* EXERCISE BRIEF *
Below is a listing to repeat exactly, with its pictures left out.
SUPPLIED MATERIAL below:
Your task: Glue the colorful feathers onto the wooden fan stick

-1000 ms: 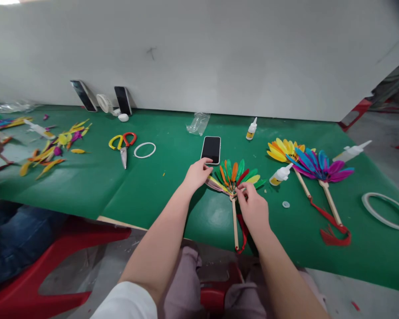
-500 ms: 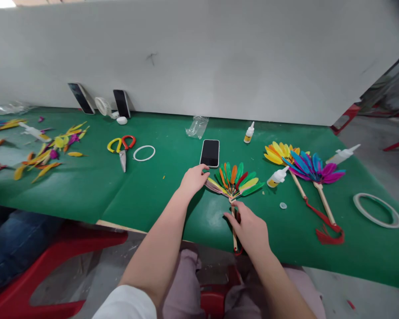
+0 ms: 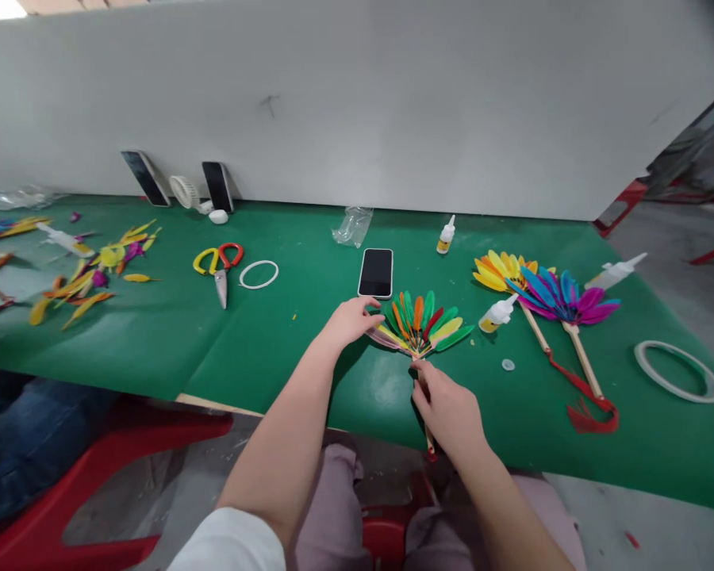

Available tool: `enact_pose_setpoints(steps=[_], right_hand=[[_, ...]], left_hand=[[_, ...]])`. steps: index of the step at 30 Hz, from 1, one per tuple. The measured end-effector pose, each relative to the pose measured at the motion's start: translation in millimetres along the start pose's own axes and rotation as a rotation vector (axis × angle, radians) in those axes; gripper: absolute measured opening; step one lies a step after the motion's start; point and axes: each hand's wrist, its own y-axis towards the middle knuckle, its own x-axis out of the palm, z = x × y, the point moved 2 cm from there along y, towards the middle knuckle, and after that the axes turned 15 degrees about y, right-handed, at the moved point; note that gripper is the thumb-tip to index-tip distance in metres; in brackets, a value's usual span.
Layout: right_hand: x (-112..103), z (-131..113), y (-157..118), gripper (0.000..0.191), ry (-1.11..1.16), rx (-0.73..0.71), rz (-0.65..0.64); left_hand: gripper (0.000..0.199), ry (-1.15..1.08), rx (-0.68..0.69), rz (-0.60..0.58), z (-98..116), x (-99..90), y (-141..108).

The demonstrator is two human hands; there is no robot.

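A feather fan [image 3: 417,321] with green, orange, red, yellow and pink feathers lies on the table before me. My right hand [image 3: 449,404] is closed around its wooden handle, just below the feathers' base. At the fan's left edge is my left hand [image 3: 352,319], fingers a little apart by the yellow and pink outer feathers; whether it touches them is unclear. Just above the left hand lies a phone [image 3: 376,273]. Right of the fan, a white glue bottle [image 3: 496,315] leans over, with a small round cap [image 3: 508,365] below it.
Two other feather fans, one yellow [image 3: 497,270] and one blue and purple [image 3: 562,293], lie to the right, near a tape roll [image 3: 646,369]. Another glue bottle [image 3: 446,236] stands behind. Leftward are scissors [image 3: 220,277], a white ring [image 3: 259,274] and loose feathers [image 3: 83,297]. A white panel [image 3: 357,103] rises behind.
My right hand's fingers have closed in around the handle, whose lower end has swung slightly right. My left hand has shifted slightly right along the outer feathers.
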Motion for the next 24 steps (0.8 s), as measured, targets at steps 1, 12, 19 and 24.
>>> enact_pose_setpoints(steps=[1, 12, 19, 24], right_hand=[[-0.9, 0.2, -1.1, 0.027, -0.002, -0.003, -0.005], [-28.2, 0.0, 31.2, 0.021, -0.044, -0.058, -0.087], [-8.1, 9.5, 39.0, 0.022, 0.003, -0.044, -0.023], [-1.1, 10.9, 32.7, 0.022, -0.024, -0.060, -0.005]], left_hand=[[0.036, -0.009, 0.013, -0.030, 0.1, -0.3, -0.7], [0.040, -0.085, 0.044, -0.164, 2.2, 0.1, -3.3], [0.040, -0.011, 0.035, -0.109, 4.2, 2.3, -1.2], [0.036, 0.003, 0.024, -0.054, 7.5, 4.9, -0.1]])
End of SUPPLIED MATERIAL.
* EXPECTED OUTPUT *
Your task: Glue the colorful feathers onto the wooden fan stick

-1000 ms: 
-500 ms: 
+0 ms: 

Available tool: `enact_pose_setpoints(steps=[_], right_hand=[[_, ...]], left_hand=[[_, ...]])`. steps: index of the step at 30 Hz, from 1, one per tuple. The measured end-effector pose, each relative to the pose measured at the motion's start: translation in millimetres along the start pose's own axes and rotation as a rotation vector (axis × angle, radians) in those axes; gripper: absolute measured opening; step one lies a step after the motion's start; point and axes: each hand's wrist, its own y-axis towards the middle knuckle, its own x-axis out of the palm, z = x × y, the point moved 2 cm from there along y, towards the middle knuckle, and after that the axes turned 15 degrees about y, right-handed, at the moved point; note that gripper is the thumb-tip to index-tip distance in metres; in brackets, a value's usual span.
Layout: right_hand: x (-112..103), z (-131..113), y (-157..118), gripper (0.000..0.191), ry (-1.11..1.16), rx (-0.73..0.71), rz (-0.65..0.64); left_hand: gripper (0.000..0.199), ry (-1.15..1.08), rx (-0.68..0.69), rz (-0.60..0.58), z (-98..116), x (-99..90), y (-141..108).

The demonstrator is two human hands; there is no robot.

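A feather fan [image 3: 417,321] with green, orange, red, yellow and pink feathers lies on the table before me. My right hand [image 3: 449,404] is closed around its wooden handle, just below the feathers' base. At the fan's left edge is my left hand [image 3: 352,319], fingers a little apart by the yellow and pink outer feathers; whether it touches them is unclear. Just above the left hand lies a phone [image 3: 376,273]. Right of the fan, a white glue bottle [image 3: 496,315] leans over, with a small round cap [image 3: 508,365] below it.
Two other feather fans, one yellow [image 3: 497,270] and one blue and purple [image 3: 562,293], lie to the right, near a tape roll [image 3: 646,369]. Another glue bottle [image 3: 446,236] stands behind. Leftward are scissors [image 3: 220,277], a white ring [image 3: 259,274] and loose feathers [image 3: 83,297]. A white panel [image 3: 357,103] rises behind.
My right hand's fingers have closed in around the handle, whose lower end has swung slightly right. My left hand has shifted slightly right along the outer feathers.
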Motion for the next 24 steps (0.8 s), as measured, targets at steps 1, 12, 19 and 24.
>>> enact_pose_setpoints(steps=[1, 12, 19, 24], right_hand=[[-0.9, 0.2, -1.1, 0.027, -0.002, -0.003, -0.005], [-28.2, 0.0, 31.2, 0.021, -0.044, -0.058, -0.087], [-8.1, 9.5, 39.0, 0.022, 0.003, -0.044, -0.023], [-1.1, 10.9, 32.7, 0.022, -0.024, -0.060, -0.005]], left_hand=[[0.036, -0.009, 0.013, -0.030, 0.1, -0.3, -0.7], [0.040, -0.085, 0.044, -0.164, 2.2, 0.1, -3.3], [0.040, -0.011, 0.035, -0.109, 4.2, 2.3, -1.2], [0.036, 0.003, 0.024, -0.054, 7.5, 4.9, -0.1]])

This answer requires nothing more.